O gündür bu gündür, yakındığı, "yalan dediği doğruların" binbeşyüz türünü yazdık çizdik, yapabildiği tek şey "okumak" oldu..
Yine 2004 yılının bir ekim akşamında Ankaraspor yenilgisi sonrası, Özgür Şahiner’in "tribünlerin Aydın istifa diye tepkisine ne diyorsunuz sayın başkan?" sorusuna "git onu şerefsiz şefine sor..." diye yanıtladı.
Görüntülere geçen bu abartılı ve çirkin tepkinin yayınını engellemek için, tüm yayın kuruluşları ve ajansları arayarak rica edip, kasetleri toplamaya çalıştılar.. Kolleksiyon için değil, "yayın yoluyla hakaretin" TCK’daki cezası daha ağır olduğundan..
Bir de "Böyle bir olay olmadı..." diye delilleri yok etmek ve işin içinden sıyrılabilmek için..
Onlar kaset ararken, biz kasetle mahkemeye başvurmuştuk..
İki yıl boyunca haberli ya da habersiz onlarca kişi araya girdi, "vazgeç şu davadan, affet şunu..." diye..

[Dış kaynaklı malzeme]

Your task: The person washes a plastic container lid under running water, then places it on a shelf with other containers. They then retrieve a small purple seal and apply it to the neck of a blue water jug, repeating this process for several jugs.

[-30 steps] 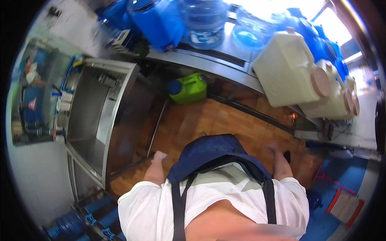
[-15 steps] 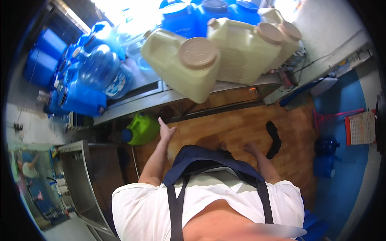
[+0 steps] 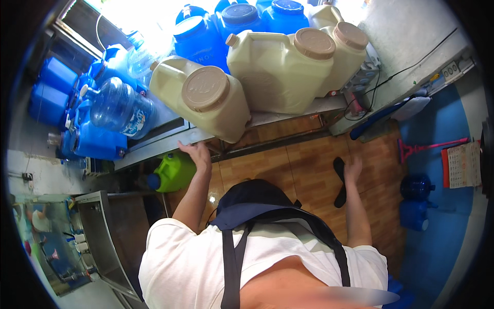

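My left hand (image 3: 198,153) is raised just in front of the metal counter edge (image 3: 170,140), fingers spread and nothing in it. Above it leans a cream jug (image 3: 218,116) with a wide tan lid, overhanging that edge. Below and left of the hand sits a bright green jug (image 3: 177,172) with a blue cap. On the other side, my right hand (image 3: 353,169) hangs over the tiled floor with fingers stretched out and holding nothing. In this view it overlaps the area beside a pair of black slippers (image 3: 339,195).
Two more cream jugs (image 3: 280,72) and several blue containers (image 3: 198,41) crowd the counter. A clear round water bottle (image 3: 121,108) lies tilted among blue jugs at left. A steel cabinet (image 3: 105,226) stands at lower left. A pink-handled tool (image 3: 427,148) leans by the blue wall.
My left hand has moved up and left to the counter edge. My right hand has swung out to the right, beside the slippers. The whole view has shifted slightly.
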`<state>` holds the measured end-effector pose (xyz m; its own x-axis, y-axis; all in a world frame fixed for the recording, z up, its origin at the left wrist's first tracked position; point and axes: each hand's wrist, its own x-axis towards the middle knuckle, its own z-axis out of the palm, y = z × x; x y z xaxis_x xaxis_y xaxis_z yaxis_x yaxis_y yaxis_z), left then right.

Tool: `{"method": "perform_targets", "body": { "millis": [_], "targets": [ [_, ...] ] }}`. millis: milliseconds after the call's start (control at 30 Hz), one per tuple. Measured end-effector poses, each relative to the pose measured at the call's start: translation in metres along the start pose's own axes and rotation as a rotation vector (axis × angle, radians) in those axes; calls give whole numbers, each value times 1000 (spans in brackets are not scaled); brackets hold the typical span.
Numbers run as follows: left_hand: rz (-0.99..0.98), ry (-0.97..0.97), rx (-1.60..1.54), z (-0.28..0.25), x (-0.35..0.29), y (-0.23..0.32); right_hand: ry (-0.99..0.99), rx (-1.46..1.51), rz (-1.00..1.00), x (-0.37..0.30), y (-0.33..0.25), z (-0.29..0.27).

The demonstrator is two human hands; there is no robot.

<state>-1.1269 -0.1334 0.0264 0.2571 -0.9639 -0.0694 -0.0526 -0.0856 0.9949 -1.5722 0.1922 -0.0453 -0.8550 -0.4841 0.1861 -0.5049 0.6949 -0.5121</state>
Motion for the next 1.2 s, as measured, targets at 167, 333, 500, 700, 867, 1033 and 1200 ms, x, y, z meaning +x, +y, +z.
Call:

Ne vazgeçtik ne de affettik..
O gün bugündür Türk Adliyesi’nin iki mahkemesi, Ankaragücü Başkanı Cemal Aydın’ın soyunduğu, "şeref eksperliği" işiyle uğraşıyor..
Yalan uzmanlığı
İŞTE o eksper, son günlerde yeni bir uzmanlık alanına giriş yaptı.. Gazetelerde çıkan haberlerin yalan olup olmadığı, artık bu şahsın uzmanlık alanına giriyor!
Atilla Türker’in Kulüpler Birliği toplantısı sonrası, gerekli dersi herkesin ortasında, üstelik yüzüne karşı verdiği "yalan uzmanı"Cemal Aydın, haberin doğruluğunun tüm kulüp başkanlarının "suskunluğu ile onaylanması" üzerine yapacağı başka birşeyin kalmadığını anlamış ve herkesten önce terketmiş salonu..
Herşeye "yalan" demek, işine gelmeyen herşeyi inkar etmek, "yanıltma haberler" çıkarıyla örtüştüğünde ses çıkarmamak, onun tarzı..
Ankaraspor Onursal Başkanı Melih Gökçek’in yaptığı suçlamalara cevap verememek, kendisine ağır suçlamalar yönelten eski Başkan Şükrü Deniz’i üyelikten atmak, eylemlerine ilişkin ciddi ithamlarda bulunan eski futbolcular Melih Atacan, Mehmet Soykök ve Erhan Çağlayan’ı sadece dinlemekle yetinmek..
Ankaragücü’nün hesaplarına yapılan Maliye Müfettişleri incelemesinde kesilen 6.4 trilyon liralık "usülsüzlük cezasına" neden olmak ve cezayı uzlaşma komisyonunda indirttirip, taksitlendirmekle övünmek..
Yapabildiği tek şey bu..
Ankaragücü’nü kötü yönetmek, çevresine negatif enerji yaymak, herkesle kavga etmek, kendisini herkesten üstün, akıllı ve hep haklı görmek, çevresinde hep hatalı birilerini bulmak..
Yani herkes yanlış, sadece o doğru..
Çevresindeki herkesi, bağırıp, çağırarak sindirmek, bir başka uzmanlık alanı..
Unutulmamalı ki, her zaman evdeki hesap, çarşıya uymaz.. Karşındakiler de her zaman susup oturmaz.. Günün birinde adamın biri çıkar, ağzının payını verir, oturtur..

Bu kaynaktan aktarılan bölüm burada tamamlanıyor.